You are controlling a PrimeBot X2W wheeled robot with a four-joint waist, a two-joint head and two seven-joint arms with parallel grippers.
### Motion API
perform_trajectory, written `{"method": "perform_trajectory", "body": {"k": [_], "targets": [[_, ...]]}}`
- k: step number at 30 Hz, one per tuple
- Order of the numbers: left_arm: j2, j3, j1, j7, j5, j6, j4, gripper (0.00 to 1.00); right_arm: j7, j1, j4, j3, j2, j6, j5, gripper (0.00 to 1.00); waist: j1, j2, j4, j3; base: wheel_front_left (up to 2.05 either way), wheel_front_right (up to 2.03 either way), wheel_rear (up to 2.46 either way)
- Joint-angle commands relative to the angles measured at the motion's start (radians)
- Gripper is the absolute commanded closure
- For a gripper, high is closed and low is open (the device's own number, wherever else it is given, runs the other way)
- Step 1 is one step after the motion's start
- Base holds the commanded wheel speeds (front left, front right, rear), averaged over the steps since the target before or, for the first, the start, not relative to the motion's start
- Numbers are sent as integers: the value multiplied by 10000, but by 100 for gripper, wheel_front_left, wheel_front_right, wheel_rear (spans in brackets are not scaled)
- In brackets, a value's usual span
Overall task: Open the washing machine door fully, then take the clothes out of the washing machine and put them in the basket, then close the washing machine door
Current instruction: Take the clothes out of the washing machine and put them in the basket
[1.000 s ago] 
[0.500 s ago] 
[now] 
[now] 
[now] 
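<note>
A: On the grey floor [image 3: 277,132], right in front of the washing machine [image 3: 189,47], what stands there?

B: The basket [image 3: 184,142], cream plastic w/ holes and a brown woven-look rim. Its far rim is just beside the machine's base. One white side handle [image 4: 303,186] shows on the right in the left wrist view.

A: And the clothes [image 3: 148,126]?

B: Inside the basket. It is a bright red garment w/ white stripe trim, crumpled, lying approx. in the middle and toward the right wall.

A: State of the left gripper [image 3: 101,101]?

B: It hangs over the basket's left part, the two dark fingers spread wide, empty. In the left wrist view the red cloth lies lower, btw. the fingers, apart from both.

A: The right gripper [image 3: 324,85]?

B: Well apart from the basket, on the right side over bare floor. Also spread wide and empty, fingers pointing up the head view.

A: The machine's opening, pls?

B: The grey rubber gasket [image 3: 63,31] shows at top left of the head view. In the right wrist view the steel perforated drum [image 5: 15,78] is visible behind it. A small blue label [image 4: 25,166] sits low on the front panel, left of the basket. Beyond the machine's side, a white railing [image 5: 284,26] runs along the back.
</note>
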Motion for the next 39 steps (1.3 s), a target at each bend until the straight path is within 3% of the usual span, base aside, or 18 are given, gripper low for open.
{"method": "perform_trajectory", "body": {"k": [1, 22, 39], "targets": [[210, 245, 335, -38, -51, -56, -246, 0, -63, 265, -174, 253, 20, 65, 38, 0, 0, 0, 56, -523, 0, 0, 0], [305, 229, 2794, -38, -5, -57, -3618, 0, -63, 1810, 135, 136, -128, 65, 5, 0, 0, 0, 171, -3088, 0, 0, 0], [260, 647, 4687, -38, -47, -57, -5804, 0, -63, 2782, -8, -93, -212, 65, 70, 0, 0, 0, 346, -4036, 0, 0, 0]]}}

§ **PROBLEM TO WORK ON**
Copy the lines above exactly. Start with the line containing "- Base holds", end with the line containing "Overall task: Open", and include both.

§ **TASK ANSWER**
- Base holds the commanded wheel speeds (front left, front right, rear), averaged over the steps since the target before or, for the first, the start, not relative to the motion's start
- Numbers are sent as integers: the value multiplied by 10000, but by 100 for gripper, wheel_front_left, wheel_front_right, wheel_rear (spans in brackets are not scaled)
- In brackets, a value's usual span
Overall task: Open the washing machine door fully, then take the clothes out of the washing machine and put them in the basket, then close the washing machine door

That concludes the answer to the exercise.